17 January 2012

Paper review: Validating interpretive arguments for licensure and certification examinations (Kane, 1994)

This article was first published on 22 January 2005.

Paper review (Kane, 1994)

Kane, MT (1994) Validating interpretive arguments for licensure and certification examinations, Evaluation and the Health Professions, 1994 (2); 17; 133-159.

Firmly based in medical education (but generalisable to other research), this was an interesting paper dealing with validity and how it impacts upon medical assessment. Initially, Kane draws 4 questions from the aspect of validity:

1. Are the results consistent over time? (reliability)
2. Are the results similar to other approaches assessing the same characteristic? (concurrent / predictive validity)
3. Are the explanations for good and bad performance plausible?
4. Are the standards for pass / fail reasonable?

From these four questions, Kane generalises validity as arising from plausible inferences and assumptions from the scores to the conclusions and decisions (i.e., validity is an interpretive argument).

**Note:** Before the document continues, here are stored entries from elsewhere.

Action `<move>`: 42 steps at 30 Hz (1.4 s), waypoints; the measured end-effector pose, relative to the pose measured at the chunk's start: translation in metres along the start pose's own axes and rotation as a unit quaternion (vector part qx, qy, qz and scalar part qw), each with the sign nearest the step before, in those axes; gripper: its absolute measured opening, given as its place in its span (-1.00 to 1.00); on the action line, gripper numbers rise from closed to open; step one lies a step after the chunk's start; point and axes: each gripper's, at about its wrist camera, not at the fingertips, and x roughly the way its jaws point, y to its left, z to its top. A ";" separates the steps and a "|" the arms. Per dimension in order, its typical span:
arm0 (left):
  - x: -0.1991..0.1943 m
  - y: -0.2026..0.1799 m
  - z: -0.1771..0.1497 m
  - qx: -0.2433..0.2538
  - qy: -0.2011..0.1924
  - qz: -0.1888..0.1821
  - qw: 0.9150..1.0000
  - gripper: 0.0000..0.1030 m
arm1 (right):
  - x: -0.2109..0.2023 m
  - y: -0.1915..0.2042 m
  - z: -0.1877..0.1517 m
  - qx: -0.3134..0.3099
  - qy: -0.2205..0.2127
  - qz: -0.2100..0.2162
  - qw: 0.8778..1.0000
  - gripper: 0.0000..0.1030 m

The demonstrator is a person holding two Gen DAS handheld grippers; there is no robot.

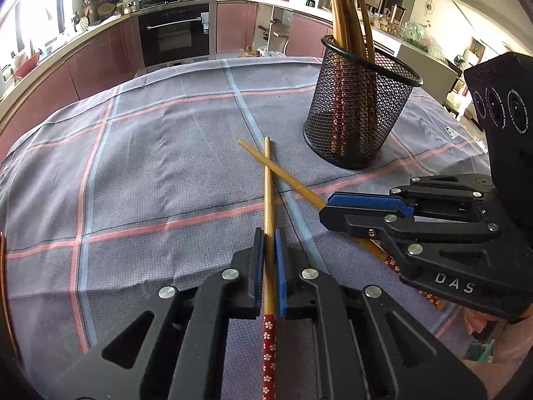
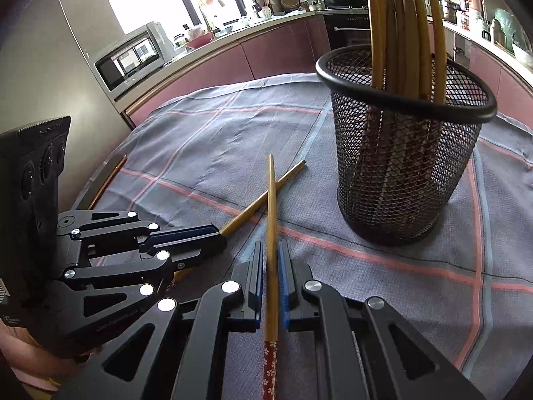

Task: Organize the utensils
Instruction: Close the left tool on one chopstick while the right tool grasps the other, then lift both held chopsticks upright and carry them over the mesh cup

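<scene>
Two bamboo chopsticks with red flowered handles cross each other just in front of a black mesh holder (image 1: 356, 106) (image 2: 406, 166). My left gripper (image 1: 269, 233) (image 2: 220, 235) is shut on one chopstick (image 1: 267, 183) (image 2: 263, 200), its blue pads pressing the shaft above the red handle. The right gripper (image 2: 271, 245) (image 1: 328, 205) is shut on the other chopstick (image 2: 272, 200) (image 1: 283, 175) in the same way. Both tips point toward the holder, which has several more chopsticks (image 1: 343, 6) (image 2: 399, 16) standing in it. The two grippers sit side by side, close together.
A grey checked cloth (image 1: 150, 166) (image 2: 200, 133) with pink and blue stripes covers the table. The table's copper edge (image 2: 110, 180) runs along the left. Beyond it are kitchen counters, an oven (image 1: 176, 33) and a microwave (image 2: 133, 56).
</scene>
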 end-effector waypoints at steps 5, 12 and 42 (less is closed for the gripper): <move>0.003 -0.001 0.003 0.010 0.003 0.000 1.000 -0.83 | 0.001 0.005 -0.002 -0.017 -0.001 -0.014 1.000 -0.81; 0.007 -0.002 0.008 0.002 0.002 0.004 1.000 -0.85 | 0.000 0.001 -0.001 -0.009 -0.013 -0.018 1.000 -0.88; -0.062 -0.002 0.013 -0.018 -0.072 -0.052 0.996 -0.86 | -0.078 -0.003 -0.002 0.011 -0.117 0.031 0.993 -0.88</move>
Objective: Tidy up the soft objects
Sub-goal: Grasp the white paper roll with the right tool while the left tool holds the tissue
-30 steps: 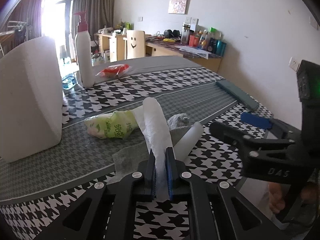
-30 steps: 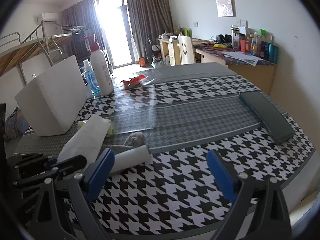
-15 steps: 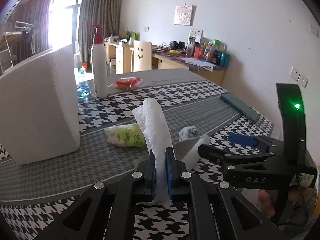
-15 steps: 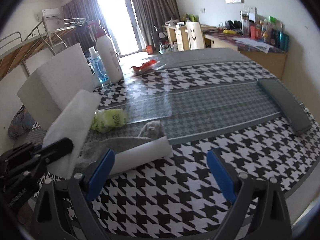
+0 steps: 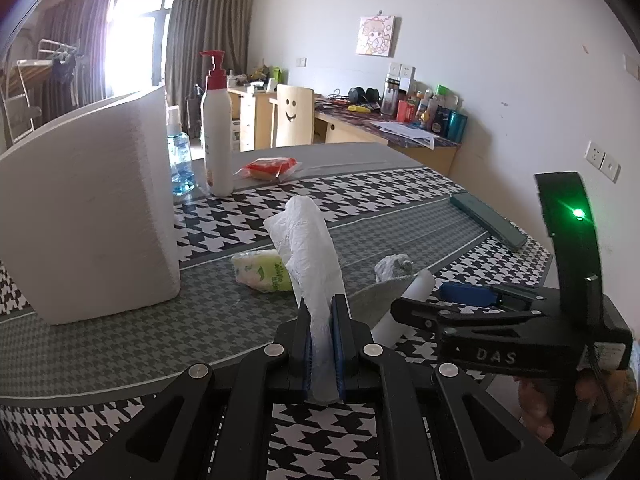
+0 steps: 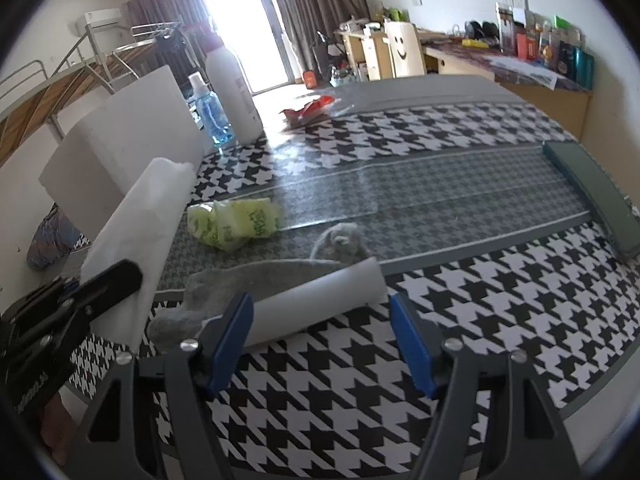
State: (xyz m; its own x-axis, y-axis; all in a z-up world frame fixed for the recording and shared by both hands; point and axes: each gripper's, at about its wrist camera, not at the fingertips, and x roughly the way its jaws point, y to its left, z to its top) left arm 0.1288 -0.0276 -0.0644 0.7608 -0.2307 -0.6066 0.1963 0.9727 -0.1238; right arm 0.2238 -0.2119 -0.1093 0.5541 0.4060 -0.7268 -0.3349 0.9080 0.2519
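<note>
Through my left wrist camera, my left claw (image 5: pixel 321 346) was clamped tight on a rolled white towel (image 5: pixel 310 248), which stuck up toward twelve o'clock above the houndstooth table (image 5: pixel 380 196). A green tissue pack (image 5: pixel 262 270) lay just behind it at eleven o'clock, the big white foam block (image 5: pixel 88 208) at nine. My right claw (image 5: pixel 460 294) sat at three o'clock, beside a white roll (image 5: pixel 404 304) on a grey cloth (image 5: pixel 374 298).

Through my right wrist camera, my right claw (image 6: pixel 322 342) had just been closing, its blue pads (image 6: pixel 232 340) standing apart around the white roll (image 6: pixel 316 300) without squeezing it. The grey cloth (image 6: pixel 256 280) lay under the roll at eleven o'clock, and the towel (image 6: pixel 140 236) leaned at ten.
</note>
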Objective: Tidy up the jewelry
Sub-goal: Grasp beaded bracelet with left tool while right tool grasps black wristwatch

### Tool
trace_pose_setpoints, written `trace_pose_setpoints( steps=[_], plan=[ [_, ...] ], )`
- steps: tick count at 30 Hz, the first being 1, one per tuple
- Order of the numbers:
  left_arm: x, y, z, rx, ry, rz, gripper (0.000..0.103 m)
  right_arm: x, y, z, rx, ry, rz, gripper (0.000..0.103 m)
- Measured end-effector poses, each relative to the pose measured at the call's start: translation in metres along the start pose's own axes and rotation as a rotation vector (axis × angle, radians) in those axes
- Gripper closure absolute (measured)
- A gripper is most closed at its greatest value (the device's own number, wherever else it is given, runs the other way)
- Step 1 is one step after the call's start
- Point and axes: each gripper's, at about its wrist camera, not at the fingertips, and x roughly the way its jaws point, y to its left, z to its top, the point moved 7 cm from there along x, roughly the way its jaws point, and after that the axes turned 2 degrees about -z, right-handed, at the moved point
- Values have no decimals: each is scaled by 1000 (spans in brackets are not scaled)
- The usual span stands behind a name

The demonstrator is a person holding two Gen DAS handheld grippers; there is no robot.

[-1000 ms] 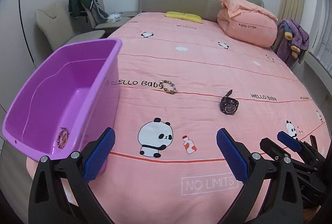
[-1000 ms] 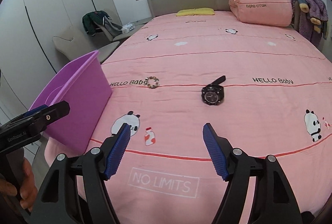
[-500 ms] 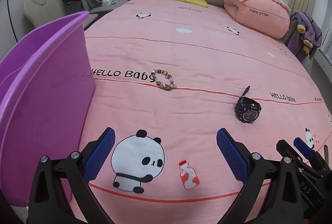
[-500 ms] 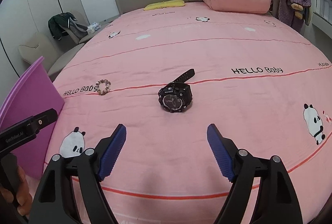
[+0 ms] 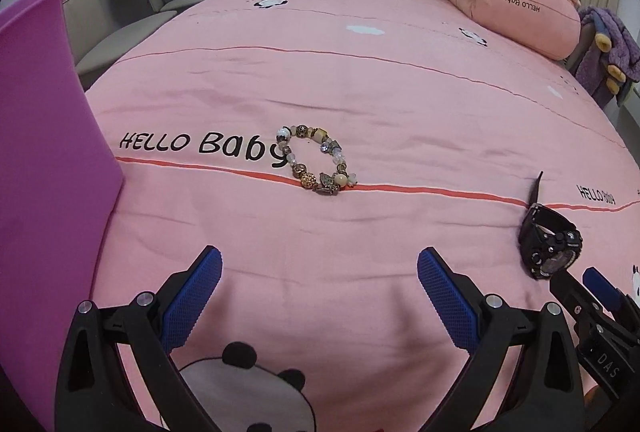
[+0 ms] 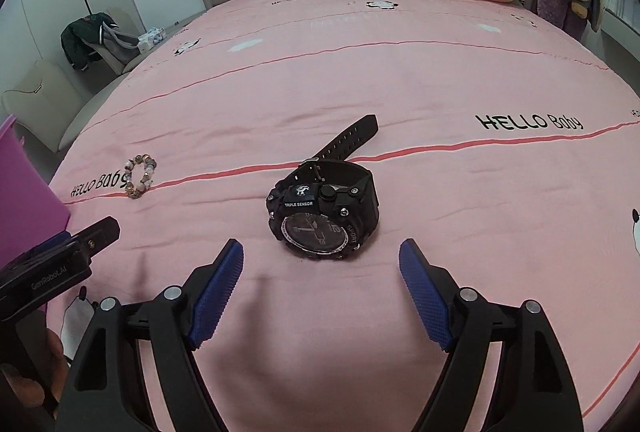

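Two pieces of jewelry lie on the pink bed (image 5: pixel 400 92), well apart: a bead bracelet (image 5: pixel 316 160) on the printed red line, and a black watch (image 6: pixel 324 220) to its right. The left claw (image 5: pixel 319 292) stands wide and empty, with the bracelet ahead of its fingertips. The right claw (image 6: pixel 321 284) is also wide and empty, the watch just beyond its tips.

The bracelet looks light and floppy, its beads hard and likely slick; pinching across one side of the loop, or closing over the bunched beads, seems safest. The watch looks heavier and stiff at the case, with a springy strap curled into a ring and its tail sticking up; the case or the thick strap beside it probably gives the firmest hold.

A purple bin (image 5: pixel 44 160) stands at the bed's left edge, near the bracelet. The soft cover may give under the fingertips. Nothing lies between either claw and its piece.
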Motion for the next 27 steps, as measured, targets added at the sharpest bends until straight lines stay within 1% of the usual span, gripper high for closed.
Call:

American Educational Research Association (AERA) National Council on Measurement in Education (NCME), 1985) held that validity is the “appropriateness, meaningfulness, and usefulness of specific inferences made from test scores). Test validation is the process of accumulating evidence to support such inferences.”

My own personal interest concerned me only with the first section of Kane’s article - the rest was about licensure and competance, which isn’t currently part of my research. I shall look at those in great detail at some other time.

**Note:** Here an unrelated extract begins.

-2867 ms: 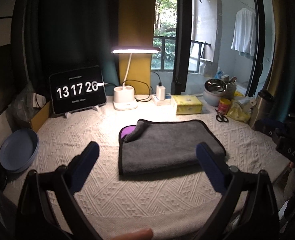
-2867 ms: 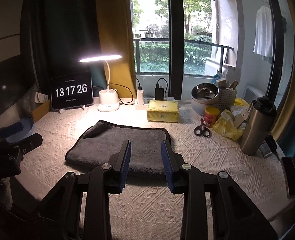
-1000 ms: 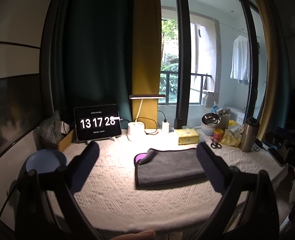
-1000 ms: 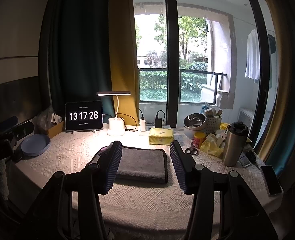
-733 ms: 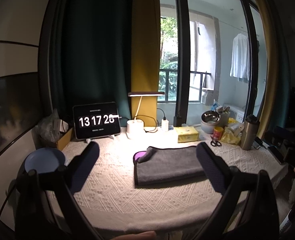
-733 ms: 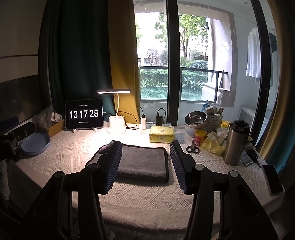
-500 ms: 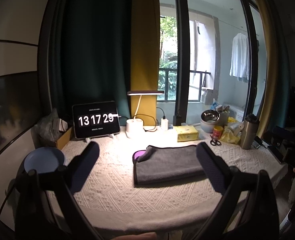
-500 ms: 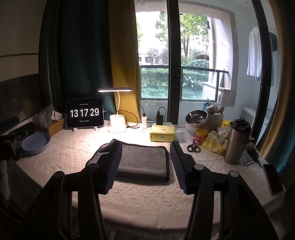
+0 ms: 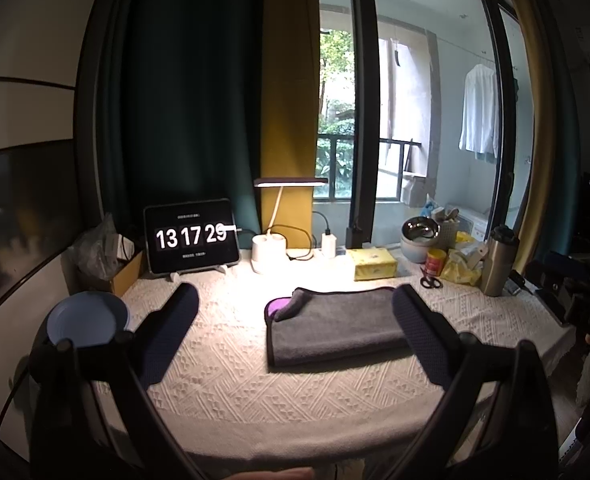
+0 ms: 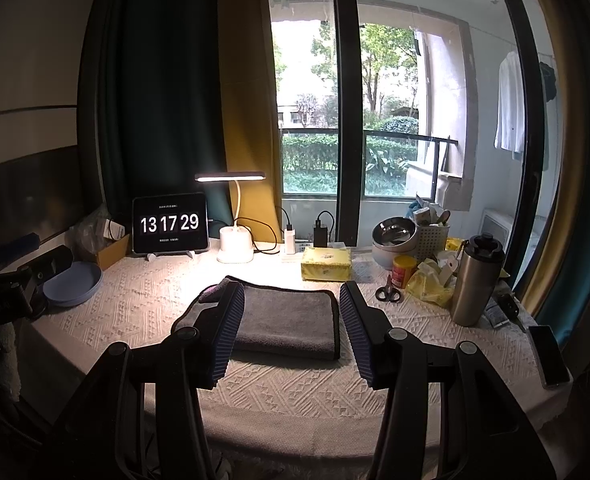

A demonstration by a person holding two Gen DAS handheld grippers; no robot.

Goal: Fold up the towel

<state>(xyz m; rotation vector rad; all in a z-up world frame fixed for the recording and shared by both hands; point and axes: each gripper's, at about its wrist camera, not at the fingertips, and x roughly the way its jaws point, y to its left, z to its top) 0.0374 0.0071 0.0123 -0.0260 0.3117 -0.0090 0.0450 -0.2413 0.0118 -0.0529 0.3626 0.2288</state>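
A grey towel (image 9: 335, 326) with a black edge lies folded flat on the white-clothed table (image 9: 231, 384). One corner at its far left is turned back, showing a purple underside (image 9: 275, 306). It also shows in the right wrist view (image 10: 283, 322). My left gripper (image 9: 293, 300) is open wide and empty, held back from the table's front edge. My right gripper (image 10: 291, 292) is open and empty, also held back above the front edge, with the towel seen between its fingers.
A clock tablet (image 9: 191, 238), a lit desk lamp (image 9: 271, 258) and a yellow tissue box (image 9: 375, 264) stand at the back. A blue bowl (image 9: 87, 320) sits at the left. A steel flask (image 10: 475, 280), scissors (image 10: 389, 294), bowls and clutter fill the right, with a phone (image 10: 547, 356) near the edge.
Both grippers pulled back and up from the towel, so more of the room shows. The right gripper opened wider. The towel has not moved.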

Validity: parallel and comprehensive

Kane, like Cronbach and others, holds that validity is a function of the use to which an assessment procedure is put, not of the assessment itself. Also, the degree of validity that is inferred only applies to those data examined. However, Kane calls for parallel paths of validation to be pursued by researchers: doing this increases the confidence with which the degree of validity can be assumed. It seems that by providing evidence that pursues several paths of inquiry and over several situations helps generate confidence that the use of the assessment tool is good enough for other purposes. In addition, competing explanations about the tool must also be generated and falsified for the intended assertions to be maintained.

For example, in the tool that I am examining, I have generated the hypothesis that the scores may be due to skill with information technology rather than subject competance and effective collaborative problem-solving. Comparison against a non-IT based assessment should ideally show a high correlation.

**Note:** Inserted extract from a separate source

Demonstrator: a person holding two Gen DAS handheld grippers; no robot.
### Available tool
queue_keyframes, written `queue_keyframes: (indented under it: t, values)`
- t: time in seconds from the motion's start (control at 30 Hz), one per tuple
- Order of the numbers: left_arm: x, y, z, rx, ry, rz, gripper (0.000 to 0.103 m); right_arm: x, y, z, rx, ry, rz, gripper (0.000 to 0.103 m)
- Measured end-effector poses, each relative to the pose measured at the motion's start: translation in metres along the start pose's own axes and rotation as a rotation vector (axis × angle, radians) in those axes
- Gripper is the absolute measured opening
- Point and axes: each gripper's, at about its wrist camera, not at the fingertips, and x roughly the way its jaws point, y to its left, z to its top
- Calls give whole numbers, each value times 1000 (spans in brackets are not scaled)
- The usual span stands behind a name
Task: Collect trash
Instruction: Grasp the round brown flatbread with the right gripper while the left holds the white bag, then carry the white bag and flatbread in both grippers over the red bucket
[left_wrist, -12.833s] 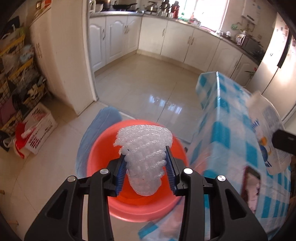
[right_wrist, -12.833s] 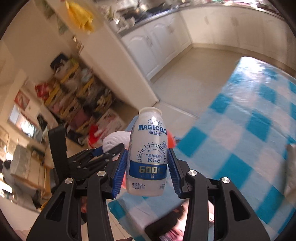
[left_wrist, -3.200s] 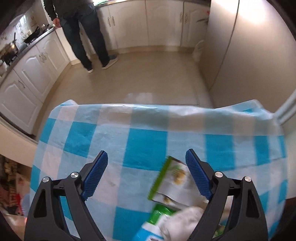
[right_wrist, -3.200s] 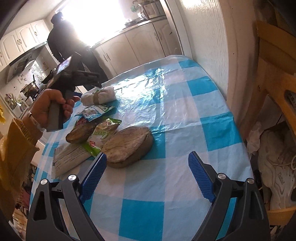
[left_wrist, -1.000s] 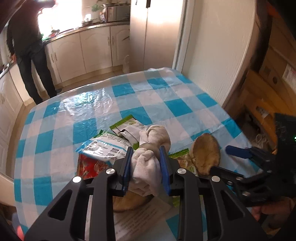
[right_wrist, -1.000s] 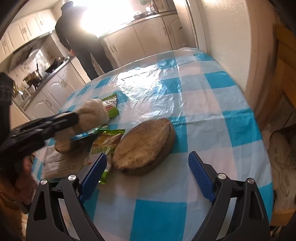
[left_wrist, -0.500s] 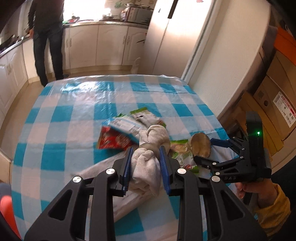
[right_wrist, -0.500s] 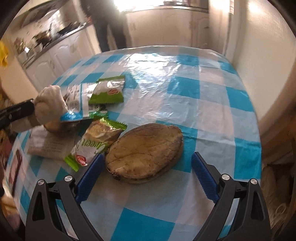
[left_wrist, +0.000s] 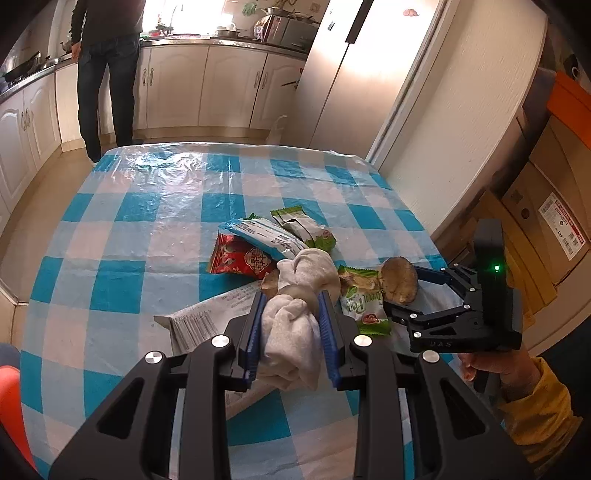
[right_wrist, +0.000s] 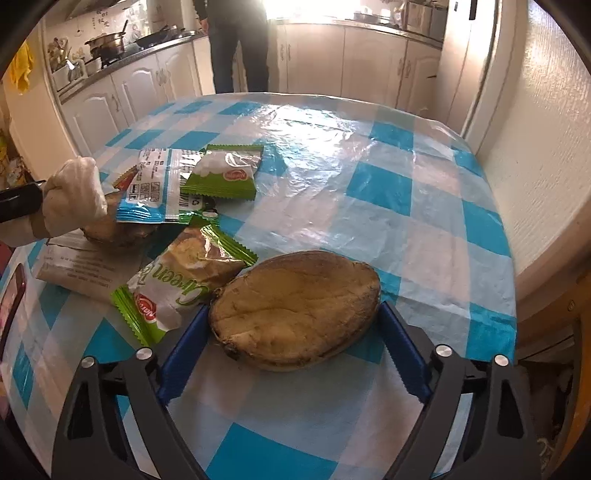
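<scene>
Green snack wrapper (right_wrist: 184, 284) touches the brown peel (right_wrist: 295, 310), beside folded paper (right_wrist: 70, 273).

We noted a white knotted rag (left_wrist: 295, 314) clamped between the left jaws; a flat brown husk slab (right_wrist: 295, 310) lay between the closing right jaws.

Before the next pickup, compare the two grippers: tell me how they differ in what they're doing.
The left gripper is shut on a knotted white cloth bundle; the right gripper is closing around a flat brown round piece, its pads beside it, not clearly pressing. The left gripper's bundle is lifted off the checked tablecloth; the right gripper's piece lies on it. Both have black frames with blue pads and point down at the table.
</scene>
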Motion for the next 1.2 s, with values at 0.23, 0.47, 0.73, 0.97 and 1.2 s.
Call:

However, I would expect a less than high (but still significant) correlation to exist because the other assessments that we have are not collaborative. Indeed, we do expect IT skills to play a role in a students’ performance. However, we want this aspect to be minimised as much as possible, and instead concentrate upon the aspect of subject knowledge and collaborative problem-solving. This is because the subject is rarely performed on the ‘Net - rather it is in person. Intentionally including IT skills may confound what we want to measure and reduce the possible validity of the assessment tools use.

Continuous process

However, validation is also an ongoing process which must be pursued with every new set of data. In some ways, this highlights a problem with the scientific method which can only investigate these issues post hoc. For an educational course, this means that only after all the teaching has been done, the examinations sat, and coursework marked can the faculty say (with any real confidence) that the course was worthwhile. If it wasn’t, then there is no guarantee about a future course until the next one has been completed.